転写抑制性に作用するエンハンサ-結合因子PEBP4のcDNAクロ-ニングー癌抑制への関与を探る

PEBP4（一种作用于转录抑制的增强子结合因子）的 cDNA 克隆 ​​- 探索其在癌症抑制中的作用

• 批准号: 02152050
• 负责人: 佐竹 正延
• 金额: $ 2.56万
• 依托单位: Kyoto University
• 依托单位国家: 日本
• 项目类别: Grant-in-Aid for Cancer Research
• 财政年份: 1990
• 资助国家: 日本
• 起止时间: 1990 至 无数据
• 项目状态: 已结题
• 来源: https://kaken.nii.ac.jp/grant/KAKENHI-PROJECT-02152050/
• 关键词: F9細胞; エンハンサ-; サイレンサ-; 転写制御因子; 遺伝子発現; 細胞分化

PEBP4は、未分化F9細胞で転写抑制性に作用する、シスエレメントに結合する因子として同定された。本因子はF9細胞のみならず、種々の分化した細胞にても発現している。本因子による転写抑制作用の機構、及び細胞分化・癌化における意義を解明する目的で本研究が行なわれた。(1)PEBP4の分子的性状。ラット肝の核抽出液を出発材料として用い、通常の生化学的分離法・塩基配列特異的DNAアフィニティクロマトグラフィ-により、PEBP4を精製した。精製標品のSDSーPAGEにより、分子量60kD・65kDの2つのポリペプチドが、各々等モル比で主要バンドとして観察された。一方ゲル3過においてPEBP4活性は、分子量130kDの位置に溶出された。またホルムアルデヒド処理により、PEBP4をDNAに架橋すると、SDSーPAGE上やはり分子量130kDの位置にバンドが検出された。以上からPEBP4は、60・65kDの2つのポリペプチドのダイマ-であると考えられる。(2)PEB14のDNA塩基配列の認識モ-ドについて。種々の変異を導入したDNAをプロ-ブとして、PEBP4の結合を検討した結果、PEBP4の認識配列はC/TCAG(N)_6C/TCAGであると判明した。C/TCAGのモチ-フは2回くり返す必要があり、一方のモチ-フのみに変異を導入すると、PEBP4は結合できない。また介在配列はどの塩基でもよいが、Nの個数は正確に6でなければならない。従って(1)で述べたダイマ-の各々の成分が、1つのモチ-フを認識していると考えられる。現在PEBP4をコ-ドする遺伝子のcDNAクロ-ニングに向けて、引き続き努力しているが、(1)(2)で述べた分子的性状・塩基配列認識モ-ドの点が、PEBP4はステロイドホルモン・レセプタ-と類似した性質を有することが示唆され、その生物学的意義は少さくないと予想される。

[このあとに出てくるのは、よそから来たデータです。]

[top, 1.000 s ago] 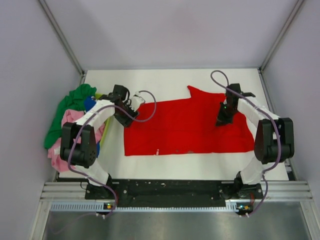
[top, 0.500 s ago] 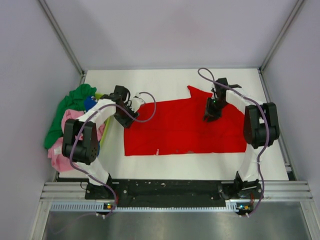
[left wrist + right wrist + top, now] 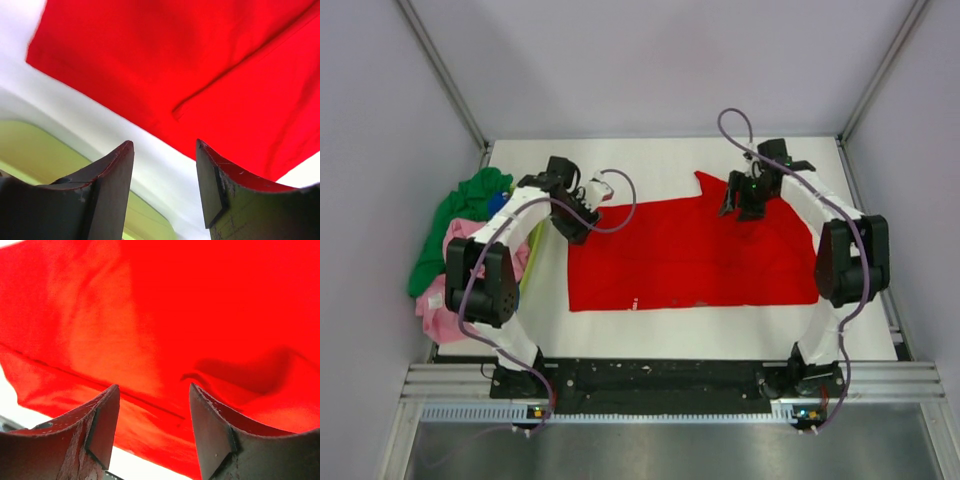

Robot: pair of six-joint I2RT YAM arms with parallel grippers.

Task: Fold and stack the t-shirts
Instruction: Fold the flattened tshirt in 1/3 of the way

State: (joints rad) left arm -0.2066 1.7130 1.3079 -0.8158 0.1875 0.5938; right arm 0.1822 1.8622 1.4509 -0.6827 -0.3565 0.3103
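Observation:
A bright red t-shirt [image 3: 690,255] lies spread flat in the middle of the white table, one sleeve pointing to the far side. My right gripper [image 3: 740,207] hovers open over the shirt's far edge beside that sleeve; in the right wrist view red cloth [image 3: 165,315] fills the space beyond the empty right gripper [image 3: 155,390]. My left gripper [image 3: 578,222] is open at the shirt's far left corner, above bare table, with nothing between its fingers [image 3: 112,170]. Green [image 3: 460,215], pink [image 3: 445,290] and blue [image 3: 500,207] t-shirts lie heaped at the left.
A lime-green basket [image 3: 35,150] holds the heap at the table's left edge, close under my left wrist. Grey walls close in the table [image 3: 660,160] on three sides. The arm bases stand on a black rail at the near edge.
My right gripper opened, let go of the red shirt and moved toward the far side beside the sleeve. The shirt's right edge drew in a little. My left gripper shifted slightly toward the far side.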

PEBP4 plays an inhibitory role in undifferentiated F9 cells, and its binding factors are also determined. This factor is responsible for the development of F9 cells and their differentiation. The purpose of this study is to clarify the mechanism of this factor's inhibitory effect and its significance in cell differentiation and carcinogenesis (1) Molecular characterization of PEBP4. The extraction of nuclear extract from liver was carried out by the usual biochemical separation method, and the specific DNA was purified by PEBP4. SDS PAGE of refined standard, molecular weight 60kD·65kD, 2-fold separation, each equal to the main separation ratio The activity of PEBP4 was determined by the dissolution of PEBP4 at the position of molecular weight 130kD. In addition, PEBP4 was found bridging DNA during laboratory processing and at positions with a molecular weight of 130kD on SDS-PAGE. The above PEBP4 is 60·65kD and 2 times higher. (2) The understanding of DNA base alignment of PEB14. The results of the study on the binding of PEBP4 and the recognition of PEBP4 in C/TCAG (N)_6C/TCAG showed that the binding of PEBP4 in C/TCAG(N)_6C/TCAG was significantly different from that in C/TCAG(N)_6C/TCAG. C/TCAG-2 is necessary, one is necessary, PEBP4 is necessary. The number of N's in the column is correct. (1) The composition of each component is described in the following paragraphs. Currently, there are many efforts being made to convert the cDNA of PEBP4 into a cDNA gene. The understanding of the properties and nucleotide arrangements of the molecule described in (1) and (2) shows that PEBP4 has similar properties to a standard protein, and its biological significance is unknown.

项目成果

YamaguchiーIwai,Y.: "Differentiation of F9 embryonal carcinoma cells induced by the cーjun and activated cーHaーras oncogenes." Proc.Natl.Acad.Sci.U.S.A.87. 8670-8674 (1990)

Yamaguchi-Iwai, Y.：“c-jun 和激活的 c-Haras 癌基因诱导的 F9 胚胎癌细胞的分化。”Proc.Natl.Acad.Sci.U.S.A.87 (1990)。